すでに店頭に並んでいる『日本作曲家選輯 黛敏郎』(NAXOS)のCDを聴いて久々に音楽への興味を新たにさせられた。

曲目は、『シンフォニック・ムード』(1950)(世界初録音)、バレエ音楽『舞楽』(1962)、『曼荼羅交響曲』(1960)、『ルンバ・ラプソディ』(1948)(世界初録音)。

黛敏郎の管弦楽作品の代表作といえば、まずはやはり『涅槃交響曲』が挙げられよう。仏教寺院の梵鐘の響きに霊感を得、その分析の研究成果が現代音楽の管弦楽法として結実している大曲だが、今回のCDに収録されている『曼荼羅交響曲』もまた黛の仏教への傾倒ぶりを窺わせるユニークな作品のひとつであり、「金剛界曼荼羅」と「胎蔵界曼荼羅」の二部構成になっていることから、日本の真言密教を題材にしていることは明らかである。

今回の新録音の指揮とオケは同シリーズで以前に出た『芥川也寸志』の時と同じ湯浅卓雄ニュージーランド交響楽団。これがまたまた素晴らしく、湯浅氏の力量が本物であることはもはや疑いようがない。

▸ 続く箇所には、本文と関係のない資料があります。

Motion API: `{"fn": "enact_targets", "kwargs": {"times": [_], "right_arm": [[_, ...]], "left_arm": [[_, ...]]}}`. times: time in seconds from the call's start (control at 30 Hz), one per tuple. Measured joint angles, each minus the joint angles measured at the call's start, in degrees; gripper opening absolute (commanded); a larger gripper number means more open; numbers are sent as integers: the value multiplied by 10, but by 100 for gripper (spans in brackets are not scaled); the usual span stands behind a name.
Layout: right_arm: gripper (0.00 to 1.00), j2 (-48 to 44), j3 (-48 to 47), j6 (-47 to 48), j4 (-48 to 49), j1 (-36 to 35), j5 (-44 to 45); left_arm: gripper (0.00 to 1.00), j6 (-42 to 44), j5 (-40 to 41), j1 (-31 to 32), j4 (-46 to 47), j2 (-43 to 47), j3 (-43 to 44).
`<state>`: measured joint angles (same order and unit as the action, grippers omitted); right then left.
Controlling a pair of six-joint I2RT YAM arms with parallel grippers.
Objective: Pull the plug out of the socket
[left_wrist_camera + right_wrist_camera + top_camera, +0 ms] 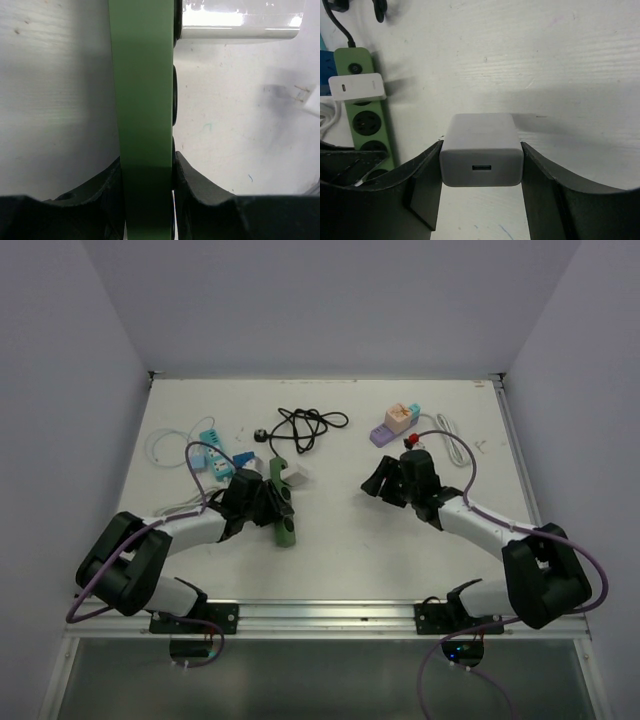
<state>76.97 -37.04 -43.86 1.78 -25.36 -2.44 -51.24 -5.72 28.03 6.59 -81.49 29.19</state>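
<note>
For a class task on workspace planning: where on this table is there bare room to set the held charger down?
Bare: the middle, between the green strip and the right arm holding the charger, and the near band of table between both arms. Crowded: the far side, with black cable, purple adapter and blue strip.

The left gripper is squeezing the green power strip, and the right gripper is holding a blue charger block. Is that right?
Not quite. The charger block in the right gripper is white, not blue, as the right wrist view shows. The rest holds: the left gripper is squeezing the green power strip.
</note>
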Motion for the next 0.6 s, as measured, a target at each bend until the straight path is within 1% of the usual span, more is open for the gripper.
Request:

芥川也寸志と黛敏郎は、文化人としての政治的ポジションは正反対だったようだが、作曲家としての経歴においては密接な関係を持ち、また腕前も互角だったのではなかろうか。その意味でも前回の芥川と今回の黛は、まことに好対照のディスクである。

そういえば、芥川の『エローラ交響曲』も、黛の『涅槃交響曲』/『曼荼羅交響曲』も、インド建築や仏教美術を通じて感得された「東洋の思想」に傾倒し、内省し抜いた末に生み出された彼らの代表作であるという点において、共通性がある。

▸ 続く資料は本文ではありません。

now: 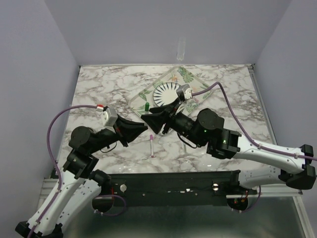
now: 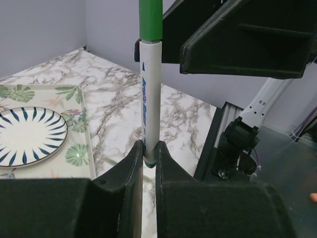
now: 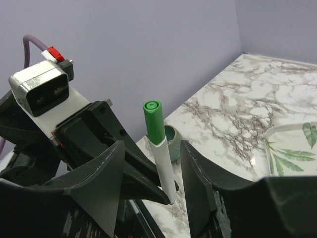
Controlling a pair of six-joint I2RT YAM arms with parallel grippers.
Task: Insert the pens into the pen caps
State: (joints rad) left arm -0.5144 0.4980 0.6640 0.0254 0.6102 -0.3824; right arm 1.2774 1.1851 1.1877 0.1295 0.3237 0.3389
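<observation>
Grips green-capped white pen [image 2: 150, 94] upright at centre frame, lower end clenched in left gripper [image 2: 149, 148]; flanks it with right gripper [image 3: 152, 148], released, fingers spread, grasping nothing.

Light was soft and even, from overhead, fairly bright in all 3 views. Top view: the arms cast only faint, diffuse shadows on the marble table [image 1: 99, 89], no hard edges; the metal surface [image 1: 198, 218] at the btm edge had a dull sheen. Left wrist view: print on the pen [image 2: 150, 99] was sharp, but the left gripper [image 2: 149, 151] read near-black (hardly any surface detail), and the bkgd at right was a bit soft. Right wrist view: a small white glare spot sat on the marble beside the tray [image 3: 297, 148]; the right gripper [image 3: 152, 148] was slightly blurred close to the lens. Both wrist views showed mild wide-angle stretch twd the edges.
</observation>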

ところで先日、アダム・ゴーブ(Adam Gorb)作曲の『ヴァイマール(Weimar)』日本初演を指揮した松下功氏も黛敏郎の門下生だったという。

松下氏は今月13日に自作の交響曲『陀羅尼』を東京芸大にて演奏されたそうだが、漢字文化圏の仏教に作曲の主題を求める方向性は、やはり恩師の精神を継承するというか、黛門下出身の現役作曲家諸氏の間で今日なお共有されているものなのかもしれない。

※この記事の初出はmixi日記です。